EXERCISE GOAL: Write out the stretch of lines below that begins at the line with "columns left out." and ends at the line with "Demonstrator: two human", including both, exactly as given and nothing more.

INFORMATION SUPPLIED:
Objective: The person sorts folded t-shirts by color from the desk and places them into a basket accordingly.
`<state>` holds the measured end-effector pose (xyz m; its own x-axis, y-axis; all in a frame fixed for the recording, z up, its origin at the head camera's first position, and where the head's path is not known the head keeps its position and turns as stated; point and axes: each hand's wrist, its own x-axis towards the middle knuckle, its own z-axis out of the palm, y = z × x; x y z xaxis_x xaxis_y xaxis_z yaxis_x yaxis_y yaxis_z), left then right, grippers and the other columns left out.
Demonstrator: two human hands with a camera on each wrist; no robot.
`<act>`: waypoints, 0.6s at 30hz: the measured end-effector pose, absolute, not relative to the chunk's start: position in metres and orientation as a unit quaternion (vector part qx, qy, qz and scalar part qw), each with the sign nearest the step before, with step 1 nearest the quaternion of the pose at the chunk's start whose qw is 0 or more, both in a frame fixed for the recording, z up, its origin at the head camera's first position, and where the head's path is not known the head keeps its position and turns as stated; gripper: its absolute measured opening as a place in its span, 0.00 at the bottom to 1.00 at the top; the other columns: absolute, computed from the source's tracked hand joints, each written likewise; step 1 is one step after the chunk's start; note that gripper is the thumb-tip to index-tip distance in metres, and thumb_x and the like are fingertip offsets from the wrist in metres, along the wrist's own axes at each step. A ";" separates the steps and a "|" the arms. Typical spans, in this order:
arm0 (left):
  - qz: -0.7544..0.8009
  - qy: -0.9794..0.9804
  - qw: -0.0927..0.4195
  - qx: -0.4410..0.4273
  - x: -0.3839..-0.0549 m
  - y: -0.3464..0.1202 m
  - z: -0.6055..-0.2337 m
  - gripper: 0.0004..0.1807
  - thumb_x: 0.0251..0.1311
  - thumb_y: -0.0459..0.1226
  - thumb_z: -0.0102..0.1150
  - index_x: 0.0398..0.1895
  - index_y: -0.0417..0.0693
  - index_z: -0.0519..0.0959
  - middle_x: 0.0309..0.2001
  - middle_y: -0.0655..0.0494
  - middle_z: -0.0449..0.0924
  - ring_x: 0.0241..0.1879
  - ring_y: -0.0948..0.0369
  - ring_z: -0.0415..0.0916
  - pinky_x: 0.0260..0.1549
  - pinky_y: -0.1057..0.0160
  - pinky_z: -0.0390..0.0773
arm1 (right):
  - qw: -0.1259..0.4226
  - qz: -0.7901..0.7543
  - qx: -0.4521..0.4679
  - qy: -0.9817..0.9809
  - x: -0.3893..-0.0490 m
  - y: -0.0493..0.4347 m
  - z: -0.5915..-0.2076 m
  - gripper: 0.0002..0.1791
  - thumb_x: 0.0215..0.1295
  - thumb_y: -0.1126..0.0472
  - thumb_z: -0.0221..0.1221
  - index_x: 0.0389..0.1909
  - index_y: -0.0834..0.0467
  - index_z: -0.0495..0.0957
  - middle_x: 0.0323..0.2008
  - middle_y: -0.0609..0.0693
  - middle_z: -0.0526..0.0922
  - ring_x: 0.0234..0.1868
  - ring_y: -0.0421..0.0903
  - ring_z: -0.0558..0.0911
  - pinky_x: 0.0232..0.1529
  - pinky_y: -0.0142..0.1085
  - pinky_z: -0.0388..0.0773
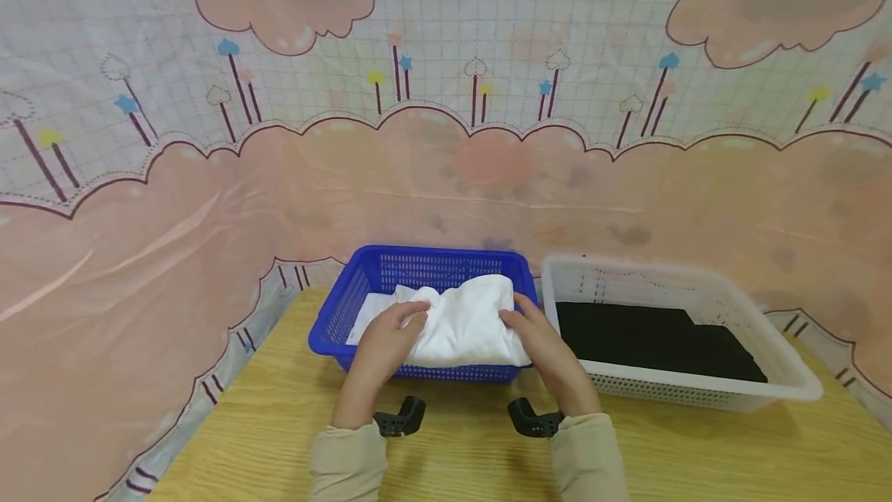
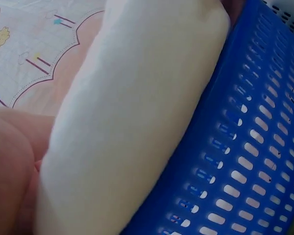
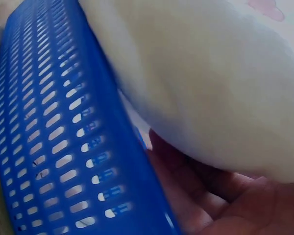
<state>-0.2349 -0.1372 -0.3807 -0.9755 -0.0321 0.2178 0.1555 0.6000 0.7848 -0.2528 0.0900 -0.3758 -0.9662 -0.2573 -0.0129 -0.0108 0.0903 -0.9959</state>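
A folded white cloth is held between both hands above the front rim of the blue basket. My left hand grips its left end, thumb over the top. At the right end, my right hand grips it too, with fingers passing underneath in the right wrist view. More white cloth lies inside the blue basket, partly covered by the held piece. Seen from the left wrist, the bundle looks thick and rounded along the basket's perforated side.
A white basket stands right beside the blue one, with folded black cloth inside. Both rest on a wooden table. A patterned curtain hangs behind. Black wrist mounts project inward from both wrists.
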 end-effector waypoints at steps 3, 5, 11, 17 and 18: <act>-0.437 -0.892 0.109 -0.037 -0.234 -0.136 -0.380 0.17 0.61 0.47 0.48 0.52 0.58 0.76 0.55 0.56 0.71 0.58 0.53 0.63 0.54 0.48 0.60 | 0.105 -0.668 -0.087 0.732 -0.250 0.092 -0.372 0.30 0.65 0.51 0.46 0.66 0.51 0.50 0.52 0.55 0.68 0.44 0.48 0.73 0.42 0.39 0.72; -0.436 -0.893 0.107 -0.037 -0.235 -0.136 -0.379 0.17 0.61 0.47 0.48 0.52 0.58 0.76 0.54 0.56 0.72 0.58 0.53 0.63 0.54 0.49 0.60 | 0.110 -0.667 -0.083 0.732 -0.249 0.093 -0.370 0.30 0.65 0.50 0.46 0.66 0.51 0.50 0.52 0.55 0.68 0.45 0.48 0.73 0.43 0.40 0.71; -0.433 -0.896 0.094 -0.033 -0.238 -0.135 -0.376 0.17 0.61 0.48 0.47 0.51 0.58 0.76 0.54 0.56 0.72 0.58 0.52 0.62 0.54 0.48 0.60 | 0.120 -0.657 -0.085 0.739 -0.249 0.094 -0.367 0.33 0.63 0.45 0.48 0.66 0.51 0.51 0.50 0.55 0.69 0.46 0.49 0.72 0.45 0.41 0.70; -0.443 -0.892 0.091 -0.027 -0.241 -0.139 -0.374 0.19 0.61 0.49 0.48 0.53 0.56 0.75 0.55 0.53 0.71 0.59 0.52 0.61 0.55 0.48 0.59 | 0.135 -0.660 -0.105 0.732 -0.251 0.095 -0.369 0.40 0.59 0.42 0.52 0.68 0.47 0.45 0.59 0.53 0.63 0.55 0.52 0.67 0.52 0.49 0.65; -0.451 -0.887 0.095 -0.027 -0.242 -0.140 -0.374 0.19 0.61 0.49 0.48 0.53 0.56 0.75 0.56 0.53 0.70 0.59 0.52 0.61 0.55 0.48 0.58 | 0.135 -0.664 -0.107 0.727 -0.252 0.095 -0.369 0.41 0.59 0.43 0.53 0.68 0.46 0.44 0.61 0.53 0.61 0.58 0.53 0.65 0.54 0.52 0.62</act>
<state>-0.2423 -0.1403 -0.3739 -0.9805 -0.0388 0.1928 0.1329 0.5922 0.7947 -0.2518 0.0948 -0.3689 -0.9406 -0.3350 -0.0556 0.0250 0.0950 -0.9952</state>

ANSWER BOX:
`<state>` holds the measured end-effector pose (xyz m; its own x-axis, y-axis; all in a frame fixed for the recording, z up, its origin at the head camera's first position, and where the head's path is not known the head keeps its position and turns as stated; point and axes: each hand's wrist, its own x-axis towards the middle knuckle, its own z-axis out of the palm, y = z × x; x y z xaxis_x xaxis_y xaxis_z yaxis_x yaxis_y yaxis_z), left then right, grippers and the other columns left out.
Demonstrator: two human hands with a camera on each wrist; no robot.

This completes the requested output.